Recensione ragionata di Hilda e il troll per bambini 6-8|9-12
Ci sono graphic novel che usano il disegno come scorciatoia, e altre che lo usano come linguaggio pieno: qui il racconto visivo non accompagna, guida. Hilda e il troll è uno di questi.
Di cosa parla
Senza appoggiarsi a una trama inutilmente complessa, questo libro costruisce un percorso molto chiaro intorno a temi come immaginazione, coraggio, natura. Il suo vero punto di forza, però, non è soltanto quello che racconta, ma il modo in cui decide di farlo: con una forma avventuroso, leggibile dai bambini e interessante anche per l’adulto che legge con loro.
Perché funziona
La resa migliore arriva dal rapporto tra testo, immagini e ritmo.
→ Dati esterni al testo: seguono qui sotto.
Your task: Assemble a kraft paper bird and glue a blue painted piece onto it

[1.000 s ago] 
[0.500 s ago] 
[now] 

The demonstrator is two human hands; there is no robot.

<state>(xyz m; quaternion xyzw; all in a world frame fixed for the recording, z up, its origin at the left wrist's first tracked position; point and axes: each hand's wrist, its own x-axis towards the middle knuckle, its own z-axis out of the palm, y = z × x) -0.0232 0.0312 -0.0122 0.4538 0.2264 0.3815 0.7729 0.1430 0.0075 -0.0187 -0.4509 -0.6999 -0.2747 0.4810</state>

Il libro ha un andamento medio, che gli permette di trovare una misura precisa: non corre quando dovrebbe sostare e non si ferma troppo quando ha bisogno di spingere in avanti. Questo equilibrio lo rende particolarmente adatto a lettori tra 7 e 11 anni. Nel complesso, è un titolo che non si limita a “mandare un messaggio”, ma crea esperienza: si ascolta, si commenta, si ricorda.
Per chi è perfetto
Lo consiglierei soprattutto a bambini curiosi che amano mondi strani ma non aggressivi. È un titolo che funziona bene quando si vuole accompagnare un bambino senza invaderlo, offrendo immagini, parole e situazioni su cui possa tornare anche dopo la lettura.
Quando leggerlo
Secondo me rende al meglio quando vuoi introdurre la graphic novel con un tono avventuroso e contemplativo. In questo contesto riesce a diventare non solo un libro da leggere, ma uno strumento lieve per nominare quello che spesso i bambini fanno fatica a spiegare da soli.
Cosa lascia
La cosa più bella è che lascia il piacere dell’esplorazione e del guardare oltre il primo spavento. Non forza una morale, ma apre uno spazio. E proprio per questo resta.
Cosa aspettarsi
Va detto con onestà che non ha la comicità immediata di altri titoli ponte. Non è un difetto assoluto: è semplicemente il segno di un libro con una personalità precisa. Di solito i lettori si affezionano all’atmosfera e al rapporto con il paesaggio.
Conclusione
Hilda e il troll è un libro che consiglierei a chi vuoi una graphic novel elegante e accessibile. I suoi punti forti sono chiari — mondo visivo fortissimo; eroina indipendente; ottima porta verso fumetti più ricchi — e prima di comprarlo è utile sapere che più contemplativo di quanto sembri. Se invece cerchi ritmo slapstick e risata continua, allora potrebbe non essere la prima scelta. Nel complesso, però, resta un titolo solido, rileggibile e davvero utile dentro un blog di letture per bambini e ragazzi.